The Aborigines Inland Mission published two monthly newsletters, Our AIM and The Australian Evangel.

The organisation re-branded to Australian Indigenous Ministries in 1998.

==History==
The Petersham Christian Endeavour Society built a house at La Perouse, near Botany Bay in New South Wales, in November 1894, where a Miss J. Watson took up residence and began working among the local Indigenous peoples. After her resignation due to ill-health in 1896, Retta Dixon took over the house and work. She moved to the Singleton area in the Hunter Valley in 1905, where the Aborigines Inland Mission of Australia was formed. The inaugural public meeting was held on 11 September 1905 in the Singleton Methodist Church, which established the Aborigines Inland Mission of Australia (AIM). (Note: Sometimes spelt with an apostrophe: Aborigine's Inland Mission)

Soon after opening approved to build missions in Queensland and Western Australia. She married Leonard Long and around 1909, AIM set up a centre at Herberton in Far North Queensland. It created its first Indigenous training college by 1938.

=== Management ===
By 1906 AIM had ten missionaries, including employing three Indigenous people. Aboriginal assistants were employed where possible, given the roles of pastors, missionaries, local assistants, deacons and deaconesses. The mission was considered unique due to being mostly female; they mainly recruited young single women. Between 1905 and 1968, 243 women worked for the organisation, with many of them living in poverty, similar to the Indigenous people. By 1935 they had 50 missionaries, 20 associates and 36 Indigenous employees.

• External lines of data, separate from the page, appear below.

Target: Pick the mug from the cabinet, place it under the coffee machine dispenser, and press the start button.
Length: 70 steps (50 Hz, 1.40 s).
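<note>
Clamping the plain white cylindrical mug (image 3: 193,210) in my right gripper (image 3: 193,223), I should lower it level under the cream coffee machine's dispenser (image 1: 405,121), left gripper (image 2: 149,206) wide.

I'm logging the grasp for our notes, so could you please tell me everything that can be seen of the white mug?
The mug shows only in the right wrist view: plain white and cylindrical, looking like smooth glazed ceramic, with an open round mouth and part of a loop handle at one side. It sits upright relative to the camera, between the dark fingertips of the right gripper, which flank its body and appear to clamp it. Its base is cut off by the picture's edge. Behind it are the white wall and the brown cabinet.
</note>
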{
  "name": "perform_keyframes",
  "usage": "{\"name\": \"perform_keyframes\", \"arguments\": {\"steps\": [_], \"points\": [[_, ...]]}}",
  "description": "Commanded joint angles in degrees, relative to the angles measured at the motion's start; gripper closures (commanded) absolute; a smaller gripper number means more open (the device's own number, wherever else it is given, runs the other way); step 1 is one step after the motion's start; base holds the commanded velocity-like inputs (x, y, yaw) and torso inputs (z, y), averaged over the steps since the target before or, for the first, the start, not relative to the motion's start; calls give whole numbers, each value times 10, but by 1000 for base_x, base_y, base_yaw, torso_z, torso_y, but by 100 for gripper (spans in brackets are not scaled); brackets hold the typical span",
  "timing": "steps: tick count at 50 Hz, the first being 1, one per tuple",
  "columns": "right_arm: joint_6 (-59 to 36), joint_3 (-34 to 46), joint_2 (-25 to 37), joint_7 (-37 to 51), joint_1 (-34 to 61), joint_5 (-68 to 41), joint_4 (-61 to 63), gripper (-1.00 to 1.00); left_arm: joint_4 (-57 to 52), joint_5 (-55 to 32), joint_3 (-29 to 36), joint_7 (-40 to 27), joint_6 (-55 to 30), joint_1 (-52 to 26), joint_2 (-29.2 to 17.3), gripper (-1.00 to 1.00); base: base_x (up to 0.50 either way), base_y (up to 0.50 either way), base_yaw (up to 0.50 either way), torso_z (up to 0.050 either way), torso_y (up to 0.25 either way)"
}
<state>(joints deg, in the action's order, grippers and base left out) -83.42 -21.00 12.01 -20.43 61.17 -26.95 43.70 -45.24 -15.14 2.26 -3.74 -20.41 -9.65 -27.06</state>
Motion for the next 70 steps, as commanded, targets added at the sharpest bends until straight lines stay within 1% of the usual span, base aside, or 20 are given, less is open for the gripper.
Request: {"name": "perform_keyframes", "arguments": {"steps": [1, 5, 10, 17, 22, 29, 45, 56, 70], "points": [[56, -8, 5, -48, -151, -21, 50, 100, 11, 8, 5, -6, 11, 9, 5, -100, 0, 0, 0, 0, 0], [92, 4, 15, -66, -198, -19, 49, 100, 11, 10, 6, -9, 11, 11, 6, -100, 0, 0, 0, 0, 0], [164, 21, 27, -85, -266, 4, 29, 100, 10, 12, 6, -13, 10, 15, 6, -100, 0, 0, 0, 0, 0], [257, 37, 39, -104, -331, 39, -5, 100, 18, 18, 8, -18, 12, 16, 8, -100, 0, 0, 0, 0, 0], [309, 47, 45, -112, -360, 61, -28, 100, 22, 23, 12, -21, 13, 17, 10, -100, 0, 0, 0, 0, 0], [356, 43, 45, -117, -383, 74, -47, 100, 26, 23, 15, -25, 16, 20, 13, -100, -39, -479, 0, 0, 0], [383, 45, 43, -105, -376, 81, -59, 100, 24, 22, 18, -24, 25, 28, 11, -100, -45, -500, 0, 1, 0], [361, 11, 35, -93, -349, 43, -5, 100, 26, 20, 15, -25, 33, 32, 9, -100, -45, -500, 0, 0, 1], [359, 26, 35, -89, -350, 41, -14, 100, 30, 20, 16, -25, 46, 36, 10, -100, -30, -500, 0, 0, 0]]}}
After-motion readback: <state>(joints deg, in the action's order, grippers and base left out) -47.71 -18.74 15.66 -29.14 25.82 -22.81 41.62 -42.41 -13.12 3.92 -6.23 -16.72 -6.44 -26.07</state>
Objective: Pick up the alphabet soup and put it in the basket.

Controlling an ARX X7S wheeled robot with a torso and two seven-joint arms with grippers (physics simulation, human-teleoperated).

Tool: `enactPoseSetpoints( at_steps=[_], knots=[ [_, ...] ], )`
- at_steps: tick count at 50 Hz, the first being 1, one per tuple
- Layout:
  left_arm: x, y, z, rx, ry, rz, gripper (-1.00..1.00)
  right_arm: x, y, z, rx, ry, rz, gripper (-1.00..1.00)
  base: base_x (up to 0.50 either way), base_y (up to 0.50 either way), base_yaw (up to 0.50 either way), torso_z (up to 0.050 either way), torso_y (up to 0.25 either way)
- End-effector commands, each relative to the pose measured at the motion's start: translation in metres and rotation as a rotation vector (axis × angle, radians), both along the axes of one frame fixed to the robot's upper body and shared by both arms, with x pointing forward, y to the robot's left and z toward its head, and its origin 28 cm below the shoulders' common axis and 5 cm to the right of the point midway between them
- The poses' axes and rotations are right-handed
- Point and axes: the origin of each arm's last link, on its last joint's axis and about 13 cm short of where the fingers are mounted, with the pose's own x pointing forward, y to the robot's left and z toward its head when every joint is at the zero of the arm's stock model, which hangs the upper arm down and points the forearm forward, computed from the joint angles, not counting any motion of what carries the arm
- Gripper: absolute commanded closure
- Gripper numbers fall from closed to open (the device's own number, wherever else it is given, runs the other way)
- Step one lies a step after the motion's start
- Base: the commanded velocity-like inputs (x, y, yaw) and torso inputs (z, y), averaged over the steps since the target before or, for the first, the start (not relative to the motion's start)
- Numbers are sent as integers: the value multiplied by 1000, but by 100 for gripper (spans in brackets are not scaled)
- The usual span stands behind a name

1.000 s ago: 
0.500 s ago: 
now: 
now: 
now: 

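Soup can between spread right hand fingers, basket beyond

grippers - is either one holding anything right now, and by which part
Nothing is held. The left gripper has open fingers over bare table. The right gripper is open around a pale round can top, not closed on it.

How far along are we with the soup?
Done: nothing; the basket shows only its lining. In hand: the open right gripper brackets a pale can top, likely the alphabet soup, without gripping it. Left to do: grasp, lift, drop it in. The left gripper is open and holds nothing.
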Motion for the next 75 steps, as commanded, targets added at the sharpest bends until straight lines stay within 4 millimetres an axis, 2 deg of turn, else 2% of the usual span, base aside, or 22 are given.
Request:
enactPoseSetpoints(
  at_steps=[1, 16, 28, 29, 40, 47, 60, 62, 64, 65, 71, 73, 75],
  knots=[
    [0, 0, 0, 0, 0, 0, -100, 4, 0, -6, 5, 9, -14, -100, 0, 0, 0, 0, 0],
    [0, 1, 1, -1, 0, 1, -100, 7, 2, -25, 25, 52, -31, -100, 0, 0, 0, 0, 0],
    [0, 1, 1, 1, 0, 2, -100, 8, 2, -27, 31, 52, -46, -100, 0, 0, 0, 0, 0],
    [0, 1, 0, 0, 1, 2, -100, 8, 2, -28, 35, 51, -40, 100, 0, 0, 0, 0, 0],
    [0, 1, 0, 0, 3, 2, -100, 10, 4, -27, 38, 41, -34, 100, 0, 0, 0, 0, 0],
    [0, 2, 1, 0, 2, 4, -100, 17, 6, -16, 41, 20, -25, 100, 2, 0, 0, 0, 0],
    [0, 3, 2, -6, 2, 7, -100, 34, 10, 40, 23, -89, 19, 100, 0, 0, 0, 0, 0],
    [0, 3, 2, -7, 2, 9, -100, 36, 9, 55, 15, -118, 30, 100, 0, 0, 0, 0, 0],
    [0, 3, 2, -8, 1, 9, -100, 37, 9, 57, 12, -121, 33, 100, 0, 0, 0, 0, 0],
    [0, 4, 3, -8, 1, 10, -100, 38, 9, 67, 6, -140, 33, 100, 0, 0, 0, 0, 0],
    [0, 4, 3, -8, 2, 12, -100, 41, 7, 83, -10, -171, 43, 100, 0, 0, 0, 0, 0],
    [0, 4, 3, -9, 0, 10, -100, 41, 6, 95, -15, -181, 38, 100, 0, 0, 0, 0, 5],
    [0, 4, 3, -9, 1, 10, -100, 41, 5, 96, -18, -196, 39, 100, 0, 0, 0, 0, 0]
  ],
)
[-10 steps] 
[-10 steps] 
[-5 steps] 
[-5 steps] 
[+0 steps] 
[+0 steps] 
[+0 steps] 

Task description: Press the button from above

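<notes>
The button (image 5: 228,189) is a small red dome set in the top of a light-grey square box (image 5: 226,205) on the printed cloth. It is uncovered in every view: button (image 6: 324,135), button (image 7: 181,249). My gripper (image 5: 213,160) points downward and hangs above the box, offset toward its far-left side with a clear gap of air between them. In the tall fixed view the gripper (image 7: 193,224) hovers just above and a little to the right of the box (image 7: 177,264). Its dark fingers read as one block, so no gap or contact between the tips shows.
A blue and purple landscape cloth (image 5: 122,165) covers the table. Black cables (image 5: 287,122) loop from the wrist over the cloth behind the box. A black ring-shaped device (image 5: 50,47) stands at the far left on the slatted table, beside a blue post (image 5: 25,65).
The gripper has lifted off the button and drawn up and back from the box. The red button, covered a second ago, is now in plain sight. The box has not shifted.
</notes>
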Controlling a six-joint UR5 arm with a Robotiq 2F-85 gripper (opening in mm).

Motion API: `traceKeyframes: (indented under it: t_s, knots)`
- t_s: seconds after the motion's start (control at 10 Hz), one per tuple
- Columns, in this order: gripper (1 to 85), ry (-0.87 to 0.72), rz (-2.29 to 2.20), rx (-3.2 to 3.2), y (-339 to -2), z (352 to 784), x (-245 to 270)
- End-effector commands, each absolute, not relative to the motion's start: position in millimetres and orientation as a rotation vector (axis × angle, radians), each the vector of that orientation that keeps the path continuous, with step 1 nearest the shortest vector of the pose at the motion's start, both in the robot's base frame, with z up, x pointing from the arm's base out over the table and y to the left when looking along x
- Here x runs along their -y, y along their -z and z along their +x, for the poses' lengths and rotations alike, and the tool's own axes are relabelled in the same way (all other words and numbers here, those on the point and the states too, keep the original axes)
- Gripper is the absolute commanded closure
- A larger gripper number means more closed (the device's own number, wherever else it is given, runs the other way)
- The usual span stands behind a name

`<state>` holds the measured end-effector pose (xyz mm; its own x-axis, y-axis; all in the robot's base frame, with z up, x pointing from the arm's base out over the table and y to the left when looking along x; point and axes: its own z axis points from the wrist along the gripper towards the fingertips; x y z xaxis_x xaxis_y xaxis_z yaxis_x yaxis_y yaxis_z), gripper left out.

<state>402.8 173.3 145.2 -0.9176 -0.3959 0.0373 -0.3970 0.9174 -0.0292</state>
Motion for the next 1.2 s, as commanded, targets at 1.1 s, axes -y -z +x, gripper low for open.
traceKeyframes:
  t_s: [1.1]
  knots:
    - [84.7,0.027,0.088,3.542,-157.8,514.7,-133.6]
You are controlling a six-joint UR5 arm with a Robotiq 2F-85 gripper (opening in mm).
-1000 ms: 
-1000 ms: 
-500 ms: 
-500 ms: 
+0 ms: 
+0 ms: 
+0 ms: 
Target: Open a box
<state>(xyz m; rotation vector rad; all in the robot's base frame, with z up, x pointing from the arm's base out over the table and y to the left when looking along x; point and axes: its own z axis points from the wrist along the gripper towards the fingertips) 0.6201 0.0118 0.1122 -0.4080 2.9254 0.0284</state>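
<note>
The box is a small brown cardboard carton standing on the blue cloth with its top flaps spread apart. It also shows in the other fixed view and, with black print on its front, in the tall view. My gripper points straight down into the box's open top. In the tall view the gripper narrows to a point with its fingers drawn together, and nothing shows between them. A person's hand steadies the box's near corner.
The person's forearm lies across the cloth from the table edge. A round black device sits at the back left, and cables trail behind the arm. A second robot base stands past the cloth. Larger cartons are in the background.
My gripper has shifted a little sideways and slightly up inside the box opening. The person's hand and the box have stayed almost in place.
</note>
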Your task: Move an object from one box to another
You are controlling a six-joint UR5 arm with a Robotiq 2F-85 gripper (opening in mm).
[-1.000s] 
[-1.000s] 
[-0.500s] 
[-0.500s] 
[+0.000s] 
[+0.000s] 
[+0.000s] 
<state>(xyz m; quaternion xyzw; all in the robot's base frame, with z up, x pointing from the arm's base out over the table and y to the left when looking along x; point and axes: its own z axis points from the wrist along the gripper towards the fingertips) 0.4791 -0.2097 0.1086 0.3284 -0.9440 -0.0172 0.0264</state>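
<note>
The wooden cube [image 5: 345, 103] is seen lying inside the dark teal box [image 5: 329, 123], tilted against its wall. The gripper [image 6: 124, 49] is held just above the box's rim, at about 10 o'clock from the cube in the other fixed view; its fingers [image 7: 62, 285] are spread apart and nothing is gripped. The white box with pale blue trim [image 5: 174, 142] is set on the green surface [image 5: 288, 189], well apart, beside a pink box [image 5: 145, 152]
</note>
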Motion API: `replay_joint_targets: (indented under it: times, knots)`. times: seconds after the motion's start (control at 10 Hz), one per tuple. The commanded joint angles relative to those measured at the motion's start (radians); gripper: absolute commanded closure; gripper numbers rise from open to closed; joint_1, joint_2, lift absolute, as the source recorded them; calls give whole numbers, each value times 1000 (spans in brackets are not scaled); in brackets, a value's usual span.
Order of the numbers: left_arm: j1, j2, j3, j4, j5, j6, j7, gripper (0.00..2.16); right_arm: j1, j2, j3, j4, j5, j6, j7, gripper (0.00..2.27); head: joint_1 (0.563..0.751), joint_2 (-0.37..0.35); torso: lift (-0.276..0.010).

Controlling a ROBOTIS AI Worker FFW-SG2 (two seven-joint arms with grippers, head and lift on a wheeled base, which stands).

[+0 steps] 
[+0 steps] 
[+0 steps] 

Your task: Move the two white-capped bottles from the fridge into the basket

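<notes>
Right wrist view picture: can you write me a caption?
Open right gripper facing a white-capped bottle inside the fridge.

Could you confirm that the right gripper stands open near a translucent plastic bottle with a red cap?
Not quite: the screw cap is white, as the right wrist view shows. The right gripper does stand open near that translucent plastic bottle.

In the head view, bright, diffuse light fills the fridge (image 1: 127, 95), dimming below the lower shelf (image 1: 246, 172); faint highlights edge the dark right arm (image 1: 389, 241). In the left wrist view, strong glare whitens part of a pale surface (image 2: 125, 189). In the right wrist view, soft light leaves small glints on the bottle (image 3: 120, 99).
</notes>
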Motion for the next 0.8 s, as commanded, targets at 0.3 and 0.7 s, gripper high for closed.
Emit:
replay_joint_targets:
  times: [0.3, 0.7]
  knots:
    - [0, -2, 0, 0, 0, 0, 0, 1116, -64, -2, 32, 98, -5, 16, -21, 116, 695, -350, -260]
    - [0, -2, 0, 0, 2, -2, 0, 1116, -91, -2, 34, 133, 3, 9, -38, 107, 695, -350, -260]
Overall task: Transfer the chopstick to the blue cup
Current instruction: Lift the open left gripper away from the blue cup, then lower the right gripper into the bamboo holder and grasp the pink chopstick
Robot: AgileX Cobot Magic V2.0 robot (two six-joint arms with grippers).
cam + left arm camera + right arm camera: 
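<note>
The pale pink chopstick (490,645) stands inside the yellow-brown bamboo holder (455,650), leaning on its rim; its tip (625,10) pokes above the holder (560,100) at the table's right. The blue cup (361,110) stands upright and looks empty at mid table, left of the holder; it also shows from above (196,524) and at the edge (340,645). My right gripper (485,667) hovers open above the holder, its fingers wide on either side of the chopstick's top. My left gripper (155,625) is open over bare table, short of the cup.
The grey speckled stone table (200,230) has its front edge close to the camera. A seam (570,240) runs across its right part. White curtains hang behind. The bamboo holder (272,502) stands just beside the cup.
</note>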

The Australia Indigenous Mission Church took responsibility for things such as the appointment of pastors, the handling of properties, and oversight of a bible school based in Rockhampton which provided short-term and long-term courses in a number of centres. Each mission was run independently.

===Retta Dixon Home===

AIM began working in the Top End in the 1930s. In 1946 the AIM founded the Retta Dixon Home, an institution for Aboriginal children, on the Bagot Aboriginal Reserve in Darwin, Northern Territory.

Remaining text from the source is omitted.